Until the line containing "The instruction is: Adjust" has been reproduced, keep reproducing each line of the material below exactly, starting with the first.

--

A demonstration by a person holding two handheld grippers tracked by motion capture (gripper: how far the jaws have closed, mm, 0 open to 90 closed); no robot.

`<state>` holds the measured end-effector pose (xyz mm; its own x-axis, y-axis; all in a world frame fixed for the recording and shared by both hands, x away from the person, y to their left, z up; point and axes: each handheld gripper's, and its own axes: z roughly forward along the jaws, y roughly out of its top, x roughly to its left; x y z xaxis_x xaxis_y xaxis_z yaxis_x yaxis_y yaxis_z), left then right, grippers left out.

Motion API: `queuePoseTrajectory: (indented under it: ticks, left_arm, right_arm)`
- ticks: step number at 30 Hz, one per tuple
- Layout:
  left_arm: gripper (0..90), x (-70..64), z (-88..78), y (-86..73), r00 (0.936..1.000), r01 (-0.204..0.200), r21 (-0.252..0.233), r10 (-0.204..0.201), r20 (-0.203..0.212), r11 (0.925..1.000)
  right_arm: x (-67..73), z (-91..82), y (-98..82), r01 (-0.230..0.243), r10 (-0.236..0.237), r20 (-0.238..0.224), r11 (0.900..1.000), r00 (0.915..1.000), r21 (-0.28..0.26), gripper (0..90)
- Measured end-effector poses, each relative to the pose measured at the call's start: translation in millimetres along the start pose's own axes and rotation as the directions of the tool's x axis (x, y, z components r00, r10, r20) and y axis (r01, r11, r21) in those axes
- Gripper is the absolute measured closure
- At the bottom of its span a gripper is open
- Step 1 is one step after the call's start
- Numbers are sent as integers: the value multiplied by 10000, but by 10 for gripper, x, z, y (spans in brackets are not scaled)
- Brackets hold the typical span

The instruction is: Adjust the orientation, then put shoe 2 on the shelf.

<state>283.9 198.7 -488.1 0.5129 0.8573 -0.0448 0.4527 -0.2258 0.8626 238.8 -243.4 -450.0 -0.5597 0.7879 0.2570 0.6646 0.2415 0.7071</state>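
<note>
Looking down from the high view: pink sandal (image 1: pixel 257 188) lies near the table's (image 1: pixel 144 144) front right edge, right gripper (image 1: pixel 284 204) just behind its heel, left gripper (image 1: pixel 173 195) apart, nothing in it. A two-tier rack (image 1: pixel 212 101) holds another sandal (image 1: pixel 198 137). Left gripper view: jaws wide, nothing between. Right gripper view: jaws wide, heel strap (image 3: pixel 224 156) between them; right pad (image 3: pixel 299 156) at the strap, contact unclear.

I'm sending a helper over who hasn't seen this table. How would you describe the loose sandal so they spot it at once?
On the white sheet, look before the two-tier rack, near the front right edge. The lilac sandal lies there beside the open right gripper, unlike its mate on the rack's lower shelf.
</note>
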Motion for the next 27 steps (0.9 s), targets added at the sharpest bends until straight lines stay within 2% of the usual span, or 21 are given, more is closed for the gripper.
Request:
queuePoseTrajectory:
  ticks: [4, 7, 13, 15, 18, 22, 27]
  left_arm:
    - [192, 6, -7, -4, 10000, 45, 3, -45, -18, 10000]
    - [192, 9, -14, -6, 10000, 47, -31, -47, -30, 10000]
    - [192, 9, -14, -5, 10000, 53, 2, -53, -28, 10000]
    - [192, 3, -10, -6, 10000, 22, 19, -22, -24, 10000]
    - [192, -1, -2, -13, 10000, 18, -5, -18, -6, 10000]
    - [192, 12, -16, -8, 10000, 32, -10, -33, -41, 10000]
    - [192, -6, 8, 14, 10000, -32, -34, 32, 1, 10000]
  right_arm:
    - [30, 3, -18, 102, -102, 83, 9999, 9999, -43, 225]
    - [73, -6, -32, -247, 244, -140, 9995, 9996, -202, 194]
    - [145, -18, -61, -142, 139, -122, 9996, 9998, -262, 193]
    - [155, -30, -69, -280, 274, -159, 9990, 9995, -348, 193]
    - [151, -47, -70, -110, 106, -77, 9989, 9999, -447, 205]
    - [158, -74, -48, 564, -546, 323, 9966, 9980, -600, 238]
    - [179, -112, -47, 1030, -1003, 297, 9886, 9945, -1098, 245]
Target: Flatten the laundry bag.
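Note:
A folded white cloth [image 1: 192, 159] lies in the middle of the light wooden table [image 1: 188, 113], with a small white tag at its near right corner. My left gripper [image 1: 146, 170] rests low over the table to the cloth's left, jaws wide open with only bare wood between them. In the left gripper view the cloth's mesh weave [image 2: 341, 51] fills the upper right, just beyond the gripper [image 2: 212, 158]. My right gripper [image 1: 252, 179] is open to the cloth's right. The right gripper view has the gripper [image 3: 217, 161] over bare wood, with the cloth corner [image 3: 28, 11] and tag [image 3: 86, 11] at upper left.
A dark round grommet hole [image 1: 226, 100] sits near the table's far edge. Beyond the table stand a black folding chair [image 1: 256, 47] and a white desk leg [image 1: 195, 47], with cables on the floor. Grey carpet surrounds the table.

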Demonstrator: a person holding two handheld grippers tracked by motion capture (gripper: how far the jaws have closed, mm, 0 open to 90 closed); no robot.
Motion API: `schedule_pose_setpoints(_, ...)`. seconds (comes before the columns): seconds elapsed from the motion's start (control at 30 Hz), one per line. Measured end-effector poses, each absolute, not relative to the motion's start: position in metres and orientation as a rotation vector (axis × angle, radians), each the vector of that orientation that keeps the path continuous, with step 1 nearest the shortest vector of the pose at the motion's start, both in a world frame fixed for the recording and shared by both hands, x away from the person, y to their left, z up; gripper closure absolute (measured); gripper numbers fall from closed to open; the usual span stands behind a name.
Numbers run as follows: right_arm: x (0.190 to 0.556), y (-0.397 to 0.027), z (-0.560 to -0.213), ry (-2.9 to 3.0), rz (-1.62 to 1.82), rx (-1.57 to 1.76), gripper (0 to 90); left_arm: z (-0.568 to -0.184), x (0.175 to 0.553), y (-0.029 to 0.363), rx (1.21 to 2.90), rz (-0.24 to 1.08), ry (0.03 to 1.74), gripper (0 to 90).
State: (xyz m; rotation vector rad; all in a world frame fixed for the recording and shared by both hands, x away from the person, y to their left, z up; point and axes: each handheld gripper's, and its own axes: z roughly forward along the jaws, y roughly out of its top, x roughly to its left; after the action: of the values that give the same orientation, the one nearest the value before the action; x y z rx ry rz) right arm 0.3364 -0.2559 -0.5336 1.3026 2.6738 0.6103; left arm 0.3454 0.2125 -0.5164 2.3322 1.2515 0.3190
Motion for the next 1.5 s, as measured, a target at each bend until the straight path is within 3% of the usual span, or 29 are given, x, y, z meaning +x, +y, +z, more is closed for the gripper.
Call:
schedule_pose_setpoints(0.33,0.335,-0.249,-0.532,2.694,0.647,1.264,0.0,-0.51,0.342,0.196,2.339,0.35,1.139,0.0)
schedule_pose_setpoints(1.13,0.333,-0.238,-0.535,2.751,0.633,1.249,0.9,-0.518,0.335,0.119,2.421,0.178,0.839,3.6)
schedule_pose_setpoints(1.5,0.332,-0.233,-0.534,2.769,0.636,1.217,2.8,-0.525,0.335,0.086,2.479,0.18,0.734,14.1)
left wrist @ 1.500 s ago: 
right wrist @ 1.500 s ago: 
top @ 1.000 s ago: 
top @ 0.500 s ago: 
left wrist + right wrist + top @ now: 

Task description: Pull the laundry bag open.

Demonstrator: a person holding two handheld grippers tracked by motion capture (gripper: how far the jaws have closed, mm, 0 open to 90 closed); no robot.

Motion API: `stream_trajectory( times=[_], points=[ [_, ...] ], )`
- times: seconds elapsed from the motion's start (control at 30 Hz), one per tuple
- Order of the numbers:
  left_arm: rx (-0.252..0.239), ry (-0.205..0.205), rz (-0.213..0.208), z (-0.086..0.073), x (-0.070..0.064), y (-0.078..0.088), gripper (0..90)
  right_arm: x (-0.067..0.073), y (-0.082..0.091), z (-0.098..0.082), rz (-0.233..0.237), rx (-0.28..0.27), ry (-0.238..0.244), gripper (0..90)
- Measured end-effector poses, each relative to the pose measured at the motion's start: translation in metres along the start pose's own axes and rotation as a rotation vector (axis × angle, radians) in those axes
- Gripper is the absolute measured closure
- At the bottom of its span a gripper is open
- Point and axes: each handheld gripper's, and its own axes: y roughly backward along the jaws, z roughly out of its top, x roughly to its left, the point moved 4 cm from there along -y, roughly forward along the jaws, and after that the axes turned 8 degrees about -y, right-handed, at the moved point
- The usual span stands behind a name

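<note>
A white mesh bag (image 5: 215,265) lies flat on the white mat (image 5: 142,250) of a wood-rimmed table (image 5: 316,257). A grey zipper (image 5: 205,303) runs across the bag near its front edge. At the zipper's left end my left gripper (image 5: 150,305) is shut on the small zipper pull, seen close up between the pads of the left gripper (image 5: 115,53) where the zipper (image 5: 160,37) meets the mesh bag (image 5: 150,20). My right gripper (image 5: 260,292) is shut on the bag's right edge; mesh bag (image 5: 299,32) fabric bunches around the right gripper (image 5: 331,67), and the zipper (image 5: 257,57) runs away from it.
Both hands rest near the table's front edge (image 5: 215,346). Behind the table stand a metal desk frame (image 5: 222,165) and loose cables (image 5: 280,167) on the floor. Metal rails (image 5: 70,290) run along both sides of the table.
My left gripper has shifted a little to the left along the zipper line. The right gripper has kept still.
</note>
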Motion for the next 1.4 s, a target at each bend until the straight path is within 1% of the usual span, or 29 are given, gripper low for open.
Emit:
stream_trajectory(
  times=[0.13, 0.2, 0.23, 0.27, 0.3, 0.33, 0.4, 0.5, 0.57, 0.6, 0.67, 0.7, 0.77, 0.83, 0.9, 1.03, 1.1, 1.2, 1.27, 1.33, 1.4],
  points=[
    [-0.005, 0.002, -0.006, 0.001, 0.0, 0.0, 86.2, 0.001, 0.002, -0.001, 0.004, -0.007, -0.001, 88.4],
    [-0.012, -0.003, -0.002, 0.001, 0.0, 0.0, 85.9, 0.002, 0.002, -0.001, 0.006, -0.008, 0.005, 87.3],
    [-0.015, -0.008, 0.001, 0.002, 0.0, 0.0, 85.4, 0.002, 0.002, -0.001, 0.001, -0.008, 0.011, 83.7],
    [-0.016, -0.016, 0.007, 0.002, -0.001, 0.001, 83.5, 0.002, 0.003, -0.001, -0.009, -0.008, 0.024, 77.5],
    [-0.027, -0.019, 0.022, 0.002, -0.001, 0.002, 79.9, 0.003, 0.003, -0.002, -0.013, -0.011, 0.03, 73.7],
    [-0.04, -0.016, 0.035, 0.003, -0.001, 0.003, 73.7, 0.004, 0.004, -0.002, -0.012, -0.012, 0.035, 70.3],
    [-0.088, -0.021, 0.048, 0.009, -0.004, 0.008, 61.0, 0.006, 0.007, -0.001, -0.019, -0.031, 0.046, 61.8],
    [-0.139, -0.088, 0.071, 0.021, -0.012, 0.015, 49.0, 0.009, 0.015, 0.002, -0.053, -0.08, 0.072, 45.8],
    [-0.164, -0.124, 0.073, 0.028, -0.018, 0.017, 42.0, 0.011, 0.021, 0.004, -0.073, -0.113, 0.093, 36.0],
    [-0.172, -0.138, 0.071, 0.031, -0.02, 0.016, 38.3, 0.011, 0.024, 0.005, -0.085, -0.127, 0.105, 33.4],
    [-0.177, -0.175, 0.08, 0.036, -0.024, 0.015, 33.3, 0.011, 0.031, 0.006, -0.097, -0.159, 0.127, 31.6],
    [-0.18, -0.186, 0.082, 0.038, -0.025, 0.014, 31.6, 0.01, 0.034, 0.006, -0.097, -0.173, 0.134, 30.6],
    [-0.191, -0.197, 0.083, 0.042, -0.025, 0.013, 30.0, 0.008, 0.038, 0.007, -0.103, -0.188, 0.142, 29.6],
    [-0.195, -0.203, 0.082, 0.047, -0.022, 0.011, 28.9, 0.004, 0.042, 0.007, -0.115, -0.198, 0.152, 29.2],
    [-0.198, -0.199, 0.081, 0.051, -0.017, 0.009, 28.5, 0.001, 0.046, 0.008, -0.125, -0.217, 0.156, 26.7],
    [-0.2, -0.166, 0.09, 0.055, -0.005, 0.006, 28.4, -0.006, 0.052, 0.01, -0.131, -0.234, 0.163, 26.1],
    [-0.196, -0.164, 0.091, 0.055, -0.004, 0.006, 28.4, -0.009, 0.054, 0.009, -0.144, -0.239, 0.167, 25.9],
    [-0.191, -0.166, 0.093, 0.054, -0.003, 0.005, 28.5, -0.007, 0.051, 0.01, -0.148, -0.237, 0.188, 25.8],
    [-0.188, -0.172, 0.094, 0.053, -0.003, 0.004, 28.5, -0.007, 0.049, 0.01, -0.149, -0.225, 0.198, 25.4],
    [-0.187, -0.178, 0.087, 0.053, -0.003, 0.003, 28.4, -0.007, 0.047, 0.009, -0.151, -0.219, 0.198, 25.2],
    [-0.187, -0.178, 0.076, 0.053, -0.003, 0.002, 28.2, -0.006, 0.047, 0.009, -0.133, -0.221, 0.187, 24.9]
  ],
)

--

YOUR SOLUTION
A demonstration by a person holding two handheld grippers tracked by motion capture (gripper: how far the jaws have closed, mm, 0 open to 90 closed); no robot.

`<state>` holds the measured end-effector pose (xyz mm; its own x-axis, y-axis; all in a world frame fixed for the recording and shared by both hands, x away from the person, y to their left, z up; point and axes: each handheld gripper's, and its own axes: z roughly forward along the jaws, y roughly out of its top, x roughly to its left; x y z xaxis_x xaxis_y xaxis_z yaxis_x yaxis_y yaxis_z), left then right, grippers left out.

Motion API: `queuePoseTrajectory: (indented under it: ticks, left_arm, right_arm)`
- ticks: step number at 30 Hz, one per tuple
- Layout:
  left_arm: gripper (0..90), x (-70..64), z (-88..78), y (-86..73), r00 (0.936..1.000), r01 (-0.204..0.200), r21 (-0.252..0.233), r10 (-0.204..0.201), r20 (-0.203..0.212), r11 (0.925..1.000)
  right_arm: x (-67..73), z (-91..82), y (-98..82), r01 (-0.230..0.243), r10 (-0.236..0.237), r20 (-0.238..0.224), r11 (0.900..1.000), r00 (0.915..1.000), r21 (-0.28..0.26), gripper (0..90)
- Measured end-effector poses, each relative to the pose measured at the call's start: translation in millimetres along the start pose's own axes and rotation as the directions of the tool's x axis (x, y, z components r00, r10, r20) and y axis (r01, r11, r21) in those axes
- Gripper is the absolute measured closure
- At the bottom of its span a gripper is open
- Step 1 is one step after the call's start
- Numbers are sent as integers: the value multiplied by 10000, but by 10 for gripper, x, z, y (spans in brackets are not scaled)
- Brackets hold the typical span

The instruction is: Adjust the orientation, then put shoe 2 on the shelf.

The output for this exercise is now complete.